Seattle is both the most populous metropolitan area and the largest American media market without an NBA franchise. The city hosted the Seattle SuperSonics from the season until the season, after which the team was relocated to Oklahoma City, due to team and Seattle officials being unable to come to an agreement to build a new arena. With the potential expansion to Seattle, the history of the SuperSonics would be acquired by the revived team while the Oklahoma City Thunder would be retroactively recognized as a new franchise established in 2008.

On December 3, 2018, the renovation of what was once KeyArena (now Climate Pledge Arena) began, bringing the arena to current NBA standards and in preparation for the then-upcoming National Hockey League (NHL) expansion franchise, the Seattle Kraken, who began play in 2021. Since the renovations, the NBA has hosted a preseason game known as the "Rain City Showcase" starting from 2022. On March 23, 2026, Samantha Holloway, the leader of the Kraken ownership group, created One Roof Sports and Entertainment and purchased a majority stake in Climate Pledge Arena in anticipation of NBA expansion.
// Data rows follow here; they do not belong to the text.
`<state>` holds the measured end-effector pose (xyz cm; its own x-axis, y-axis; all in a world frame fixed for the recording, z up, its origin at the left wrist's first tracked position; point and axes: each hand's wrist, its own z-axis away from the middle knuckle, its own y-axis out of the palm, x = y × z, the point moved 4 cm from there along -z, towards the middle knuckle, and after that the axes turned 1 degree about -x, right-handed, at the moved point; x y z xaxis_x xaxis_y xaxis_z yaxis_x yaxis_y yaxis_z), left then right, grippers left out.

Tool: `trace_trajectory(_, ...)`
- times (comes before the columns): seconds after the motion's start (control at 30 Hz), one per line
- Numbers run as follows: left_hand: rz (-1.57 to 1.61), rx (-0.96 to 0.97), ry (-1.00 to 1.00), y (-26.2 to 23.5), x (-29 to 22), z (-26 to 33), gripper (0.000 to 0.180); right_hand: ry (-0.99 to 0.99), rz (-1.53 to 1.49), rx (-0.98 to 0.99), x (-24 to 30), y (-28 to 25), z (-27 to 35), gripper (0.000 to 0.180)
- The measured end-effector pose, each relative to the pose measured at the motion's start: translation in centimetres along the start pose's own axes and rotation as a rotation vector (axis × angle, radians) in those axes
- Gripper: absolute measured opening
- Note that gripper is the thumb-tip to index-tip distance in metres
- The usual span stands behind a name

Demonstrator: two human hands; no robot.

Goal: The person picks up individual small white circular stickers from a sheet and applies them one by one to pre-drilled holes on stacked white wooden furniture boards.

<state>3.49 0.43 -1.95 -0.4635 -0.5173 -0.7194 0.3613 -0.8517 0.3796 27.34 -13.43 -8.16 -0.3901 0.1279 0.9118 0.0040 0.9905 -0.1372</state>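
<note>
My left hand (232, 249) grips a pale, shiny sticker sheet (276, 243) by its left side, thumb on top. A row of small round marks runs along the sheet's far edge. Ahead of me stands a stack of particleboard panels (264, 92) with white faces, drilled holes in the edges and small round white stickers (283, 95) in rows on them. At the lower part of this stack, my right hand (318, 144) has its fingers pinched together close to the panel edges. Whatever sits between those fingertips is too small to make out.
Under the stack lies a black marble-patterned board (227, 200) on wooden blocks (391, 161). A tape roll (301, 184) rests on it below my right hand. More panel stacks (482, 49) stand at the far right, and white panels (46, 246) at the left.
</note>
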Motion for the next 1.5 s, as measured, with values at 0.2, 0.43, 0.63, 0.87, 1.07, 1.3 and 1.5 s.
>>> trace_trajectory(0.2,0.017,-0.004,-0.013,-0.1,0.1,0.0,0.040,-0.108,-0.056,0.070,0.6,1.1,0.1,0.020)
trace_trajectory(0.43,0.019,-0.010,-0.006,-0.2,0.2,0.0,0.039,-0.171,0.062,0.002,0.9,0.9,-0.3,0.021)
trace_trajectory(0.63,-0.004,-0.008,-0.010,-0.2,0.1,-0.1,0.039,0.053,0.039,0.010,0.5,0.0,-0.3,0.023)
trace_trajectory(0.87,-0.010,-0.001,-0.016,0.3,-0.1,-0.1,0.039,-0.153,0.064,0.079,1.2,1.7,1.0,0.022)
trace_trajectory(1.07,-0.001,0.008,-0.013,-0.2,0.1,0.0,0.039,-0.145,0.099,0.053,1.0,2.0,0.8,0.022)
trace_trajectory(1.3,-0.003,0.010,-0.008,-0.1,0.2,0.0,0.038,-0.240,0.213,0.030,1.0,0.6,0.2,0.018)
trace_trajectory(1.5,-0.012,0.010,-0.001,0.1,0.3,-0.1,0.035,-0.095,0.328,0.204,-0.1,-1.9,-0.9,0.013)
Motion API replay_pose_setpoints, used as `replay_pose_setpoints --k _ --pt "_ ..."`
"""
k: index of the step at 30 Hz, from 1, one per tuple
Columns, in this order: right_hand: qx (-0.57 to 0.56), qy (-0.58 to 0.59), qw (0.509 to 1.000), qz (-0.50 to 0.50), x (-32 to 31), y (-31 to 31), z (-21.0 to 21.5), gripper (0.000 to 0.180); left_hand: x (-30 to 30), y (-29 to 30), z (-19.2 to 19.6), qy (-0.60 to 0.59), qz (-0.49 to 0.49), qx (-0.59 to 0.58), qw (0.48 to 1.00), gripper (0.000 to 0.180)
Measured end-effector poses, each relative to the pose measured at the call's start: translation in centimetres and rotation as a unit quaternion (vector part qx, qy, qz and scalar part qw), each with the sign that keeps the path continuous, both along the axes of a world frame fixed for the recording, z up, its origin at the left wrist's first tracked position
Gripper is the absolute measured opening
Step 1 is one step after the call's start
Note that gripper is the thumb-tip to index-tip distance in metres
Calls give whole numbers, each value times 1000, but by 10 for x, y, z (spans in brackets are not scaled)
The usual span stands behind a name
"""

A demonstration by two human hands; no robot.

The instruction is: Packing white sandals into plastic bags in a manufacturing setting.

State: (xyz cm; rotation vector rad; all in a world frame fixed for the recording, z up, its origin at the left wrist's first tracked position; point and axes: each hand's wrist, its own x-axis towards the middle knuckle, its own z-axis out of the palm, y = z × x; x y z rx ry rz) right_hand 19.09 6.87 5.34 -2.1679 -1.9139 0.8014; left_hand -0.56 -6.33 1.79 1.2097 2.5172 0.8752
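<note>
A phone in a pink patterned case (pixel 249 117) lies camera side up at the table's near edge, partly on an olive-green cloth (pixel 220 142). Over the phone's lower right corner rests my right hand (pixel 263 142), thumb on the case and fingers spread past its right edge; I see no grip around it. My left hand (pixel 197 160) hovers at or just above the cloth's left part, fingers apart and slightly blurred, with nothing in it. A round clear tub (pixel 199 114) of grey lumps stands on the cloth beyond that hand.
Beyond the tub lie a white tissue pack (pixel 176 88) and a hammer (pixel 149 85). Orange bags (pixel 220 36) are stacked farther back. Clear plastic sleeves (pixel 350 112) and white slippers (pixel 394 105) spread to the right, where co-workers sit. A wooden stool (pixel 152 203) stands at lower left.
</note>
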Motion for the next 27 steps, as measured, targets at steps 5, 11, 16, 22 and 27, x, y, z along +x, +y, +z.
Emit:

On the same day, a video conference call between Washington governor Bob Ferguson and Adam Silver occurred regarding the return of the Sonics. In May 2026, Holloway hired JPMorgan Chase and Moelis & Company as advisors on the expansion process. In June 2026, Melinda French Gates joined One Roof Sports and Entertainment to help in the expansion process. That same month, the city approved a resolution for a revitalization of Seattle Center in 2027 as part of efforts to bring back the Sonics.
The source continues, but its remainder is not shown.